For Sunday lunch, Carol created the purely local Salad Landaise, a salad composed of just about everything one would love about food in Angers: foie gras, duck magret confit, pinenuts, chevre on toast, all on a bed of greens, including my favorite, mache. The wine, of course, begged to be with the foie gras, and Marc marched us deeper into this wine country. We drank the shining, golden Coteaux du Layon, Domaine de la Bergerie, Le Clos de la Bergerie, 2000. Because I’m still not a wine writer, I’m just going to say “luscious.”
All those teens in this household? You should see them sit up straight and answer Marc when he quizzes them on the evening’s wines, and which grapes they’re made from, before he pours their glass. My daughter and all are getting an excellent French education.
Sunday afternoon Izzy and I went off with Carol to a local Cathedral to hear Cecilia play the harp with her quite famous youth orchestra, Orchestre du David D’Angers.
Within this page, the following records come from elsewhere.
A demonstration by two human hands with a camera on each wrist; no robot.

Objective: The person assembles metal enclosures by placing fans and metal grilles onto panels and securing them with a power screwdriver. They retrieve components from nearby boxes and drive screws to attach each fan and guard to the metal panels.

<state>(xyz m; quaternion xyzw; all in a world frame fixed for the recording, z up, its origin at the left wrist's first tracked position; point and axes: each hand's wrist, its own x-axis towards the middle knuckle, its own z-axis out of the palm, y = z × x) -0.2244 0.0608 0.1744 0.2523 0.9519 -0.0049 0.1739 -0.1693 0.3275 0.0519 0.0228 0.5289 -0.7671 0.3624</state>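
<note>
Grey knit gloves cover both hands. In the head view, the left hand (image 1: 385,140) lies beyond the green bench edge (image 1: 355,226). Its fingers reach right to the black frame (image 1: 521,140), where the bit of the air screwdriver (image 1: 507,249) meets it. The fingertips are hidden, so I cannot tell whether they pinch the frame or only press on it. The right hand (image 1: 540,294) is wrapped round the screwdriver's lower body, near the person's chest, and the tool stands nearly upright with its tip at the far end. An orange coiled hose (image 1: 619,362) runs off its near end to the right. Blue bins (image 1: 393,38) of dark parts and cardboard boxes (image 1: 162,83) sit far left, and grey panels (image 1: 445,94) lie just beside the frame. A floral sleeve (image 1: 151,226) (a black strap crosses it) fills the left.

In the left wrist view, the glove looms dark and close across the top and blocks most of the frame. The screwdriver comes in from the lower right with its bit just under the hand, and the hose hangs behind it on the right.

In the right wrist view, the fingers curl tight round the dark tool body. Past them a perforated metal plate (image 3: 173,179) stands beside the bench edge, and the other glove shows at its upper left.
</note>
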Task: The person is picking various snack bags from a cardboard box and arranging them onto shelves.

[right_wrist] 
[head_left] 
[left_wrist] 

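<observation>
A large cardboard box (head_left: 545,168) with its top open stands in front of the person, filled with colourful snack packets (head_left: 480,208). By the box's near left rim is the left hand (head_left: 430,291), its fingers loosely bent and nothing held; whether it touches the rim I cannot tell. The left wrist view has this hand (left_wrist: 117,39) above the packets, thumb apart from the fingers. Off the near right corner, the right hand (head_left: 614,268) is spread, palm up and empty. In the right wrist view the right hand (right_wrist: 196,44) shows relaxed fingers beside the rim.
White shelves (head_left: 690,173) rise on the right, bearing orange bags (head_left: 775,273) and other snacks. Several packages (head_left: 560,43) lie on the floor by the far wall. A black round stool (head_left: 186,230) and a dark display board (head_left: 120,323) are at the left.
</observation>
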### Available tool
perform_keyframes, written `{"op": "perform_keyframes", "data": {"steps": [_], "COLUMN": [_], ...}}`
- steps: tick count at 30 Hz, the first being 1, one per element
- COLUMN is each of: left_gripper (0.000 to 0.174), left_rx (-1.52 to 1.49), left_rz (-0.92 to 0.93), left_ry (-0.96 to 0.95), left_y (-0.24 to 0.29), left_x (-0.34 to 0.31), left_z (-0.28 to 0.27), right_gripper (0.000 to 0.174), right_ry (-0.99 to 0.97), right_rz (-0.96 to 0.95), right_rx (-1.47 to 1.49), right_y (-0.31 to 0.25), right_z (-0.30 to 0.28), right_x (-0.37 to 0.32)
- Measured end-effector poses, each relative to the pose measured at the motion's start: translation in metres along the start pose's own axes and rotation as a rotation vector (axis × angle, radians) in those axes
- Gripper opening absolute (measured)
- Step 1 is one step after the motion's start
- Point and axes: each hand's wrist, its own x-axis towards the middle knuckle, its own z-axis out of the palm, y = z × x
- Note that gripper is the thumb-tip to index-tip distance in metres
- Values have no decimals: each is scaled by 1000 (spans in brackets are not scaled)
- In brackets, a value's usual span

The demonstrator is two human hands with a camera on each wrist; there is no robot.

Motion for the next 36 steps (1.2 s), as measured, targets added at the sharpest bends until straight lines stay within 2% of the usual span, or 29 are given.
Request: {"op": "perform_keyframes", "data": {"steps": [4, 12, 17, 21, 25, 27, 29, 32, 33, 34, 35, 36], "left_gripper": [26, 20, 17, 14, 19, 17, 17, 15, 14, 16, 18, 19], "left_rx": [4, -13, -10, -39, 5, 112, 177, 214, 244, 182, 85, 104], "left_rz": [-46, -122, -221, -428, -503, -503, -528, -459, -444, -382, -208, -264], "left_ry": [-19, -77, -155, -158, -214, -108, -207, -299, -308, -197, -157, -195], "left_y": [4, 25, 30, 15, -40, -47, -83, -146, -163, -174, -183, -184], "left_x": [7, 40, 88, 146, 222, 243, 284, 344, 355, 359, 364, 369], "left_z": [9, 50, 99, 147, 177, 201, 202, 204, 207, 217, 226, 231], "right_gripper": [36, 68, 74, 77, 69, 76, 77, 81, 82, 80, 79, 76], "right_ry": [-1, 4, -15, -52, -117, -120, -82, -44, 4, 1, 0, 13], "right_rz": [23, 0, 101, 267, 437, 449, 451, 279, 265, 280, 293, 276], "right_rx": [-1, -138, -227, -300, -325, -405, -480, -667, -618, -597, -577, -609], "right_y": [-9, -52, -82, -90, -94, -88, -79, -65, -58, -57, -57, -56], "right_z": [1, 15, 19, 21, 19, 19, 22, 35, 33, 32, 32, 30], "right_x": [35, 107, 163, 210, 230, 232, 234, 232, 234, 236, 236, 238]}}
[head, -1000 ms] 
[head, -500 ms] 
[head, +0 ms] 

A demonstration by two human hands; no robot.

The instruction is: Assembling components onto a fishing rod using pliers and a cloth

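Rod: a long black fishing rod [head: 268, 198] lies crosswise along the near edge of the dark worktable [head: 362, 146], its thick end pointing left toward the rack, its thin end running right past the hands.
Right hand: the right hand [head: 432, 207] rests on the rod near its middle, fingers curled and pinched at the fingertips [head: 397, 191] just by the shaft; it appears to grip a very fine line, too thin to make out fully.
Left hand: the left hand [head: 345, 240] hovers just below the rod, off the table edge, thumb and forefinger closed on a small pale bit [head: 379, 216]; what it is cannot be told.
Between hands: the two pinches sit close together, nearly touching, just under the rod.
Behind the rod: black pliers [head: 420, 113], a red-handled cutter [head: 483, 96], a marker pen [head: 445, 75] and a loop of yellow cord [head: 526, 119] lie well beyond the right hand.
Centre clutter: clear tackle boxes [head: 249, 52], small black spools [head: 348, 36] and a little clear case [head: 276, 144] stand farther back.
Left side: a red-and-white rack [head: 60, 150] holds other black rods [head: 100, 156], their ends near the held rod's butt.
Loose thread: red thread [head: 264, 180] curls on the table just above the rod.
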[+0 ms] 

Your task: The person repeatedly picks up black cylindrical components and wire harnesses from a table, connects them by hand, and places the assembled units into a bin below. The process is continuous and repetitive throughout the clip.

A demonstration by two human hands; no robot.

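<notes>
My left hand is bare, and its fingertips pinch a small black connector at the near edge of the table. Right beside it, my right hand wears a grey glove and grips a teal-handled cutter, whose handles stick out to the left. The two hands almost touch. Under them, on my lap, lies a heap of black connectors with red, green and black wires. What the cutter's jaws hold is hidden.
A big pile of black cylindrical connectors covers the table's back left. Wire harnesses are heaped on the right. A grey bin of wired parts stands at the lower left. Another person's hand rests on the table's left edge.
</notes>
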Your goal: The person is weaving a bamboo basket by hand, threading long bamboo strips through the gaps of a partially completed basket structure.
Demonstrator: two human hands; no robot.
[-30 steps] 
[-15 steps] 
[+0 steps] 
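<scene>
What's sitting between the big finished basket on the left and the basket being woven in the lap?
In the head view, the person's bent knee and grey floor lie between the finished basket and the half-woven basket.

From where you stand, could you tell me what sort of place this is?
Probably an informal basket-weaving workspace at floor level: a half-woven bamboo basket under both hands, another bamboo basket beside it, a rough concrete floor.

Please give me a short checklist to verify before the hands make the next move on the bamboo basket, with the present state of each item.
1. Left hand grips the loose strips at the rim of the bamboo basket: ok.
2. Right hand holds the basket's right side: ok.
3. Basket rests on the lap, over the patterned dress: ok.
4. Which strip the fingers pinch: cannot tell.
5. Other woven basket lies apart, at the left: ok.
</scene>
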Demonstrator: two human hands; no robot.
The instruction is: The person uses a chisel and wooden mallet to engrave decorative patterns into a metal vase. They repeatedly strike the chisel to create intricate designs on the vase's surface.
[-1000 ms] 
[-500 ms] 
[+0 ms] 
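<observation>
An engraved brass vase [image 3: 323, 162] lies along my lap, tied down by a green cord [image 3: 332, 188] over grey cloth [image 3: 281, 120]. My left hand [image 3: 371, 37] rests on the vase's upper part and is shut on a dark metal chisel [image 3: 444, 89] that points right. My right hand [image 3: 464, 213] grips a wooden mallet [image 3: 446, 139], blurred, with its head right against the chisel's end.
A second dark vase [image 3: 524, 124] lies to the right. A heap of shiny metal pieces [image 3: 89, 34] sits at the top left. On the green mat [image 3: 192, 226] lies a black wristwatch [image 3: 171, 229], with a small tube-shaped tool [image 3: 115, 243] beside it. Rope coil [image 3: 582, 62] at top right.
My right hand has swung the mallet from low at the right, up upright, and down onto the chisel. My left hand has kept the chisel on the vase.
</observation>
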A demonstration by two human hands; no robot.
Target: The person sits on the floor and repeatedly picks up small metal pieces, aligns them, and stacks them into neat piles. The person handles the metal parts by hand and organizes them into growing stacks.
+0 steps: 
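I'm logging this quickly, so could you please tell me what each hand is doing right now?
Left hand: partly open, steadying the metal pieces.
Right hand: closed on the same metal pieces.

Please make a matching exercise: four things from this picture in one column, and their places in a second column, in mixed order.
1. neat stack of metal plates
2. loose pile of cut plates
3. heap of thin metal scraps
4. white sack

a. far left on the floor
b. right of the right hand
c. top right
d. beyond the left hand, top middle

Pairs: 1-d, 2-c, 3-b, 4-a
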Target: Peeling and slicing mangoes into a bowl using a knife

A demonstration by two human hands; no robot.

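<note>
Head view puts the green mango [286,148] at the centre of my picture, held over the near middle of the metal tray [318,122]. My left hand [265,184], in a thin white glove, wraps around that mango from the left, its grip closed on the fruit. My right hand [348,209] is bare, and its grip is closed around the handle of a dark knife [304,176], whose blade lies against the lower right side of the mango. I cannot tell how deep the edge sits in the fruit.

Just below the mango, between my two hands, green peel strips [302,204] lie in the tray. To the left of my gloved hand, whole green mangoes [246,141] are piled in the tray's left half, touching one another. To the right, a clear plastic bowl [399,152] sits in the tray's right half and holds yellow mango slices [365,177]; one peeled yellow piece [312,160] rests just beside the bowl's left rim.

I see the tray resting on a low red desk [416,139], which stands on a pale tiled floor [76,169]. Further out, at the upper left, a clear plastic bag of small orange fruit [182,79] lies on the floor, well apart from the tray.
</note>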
We came home to a fire in the fireplace and “soup d’Angers:” a cocktail of champagne, Cointreau (Angers is Cointreau’s hometown) and lemon with small toasts of trout and salmon pate.
Dinner that night was veal cutlets with a gorgonzola sauce, gnocchi, and tiny fava beans. The children got it right – Cabernet Franc – as Marc poured their glasses of Chateau Lieujean, Haut-Medoc, 2005.
So, thank you, Carol, for each taste of Angers, each sable from your grandfather, for the valentines of “Mon Cheri” Chocolates, and for taking such care of my daughter. And thank you, Marc, for not just the wine, food, and laughter, but for being my personal photographer this part of the trip. Mark is so good, or else I’m so wicked, I’m beginning to snap my fingers when I need a photo, and call out, “Marc!” The photos are Marc’s.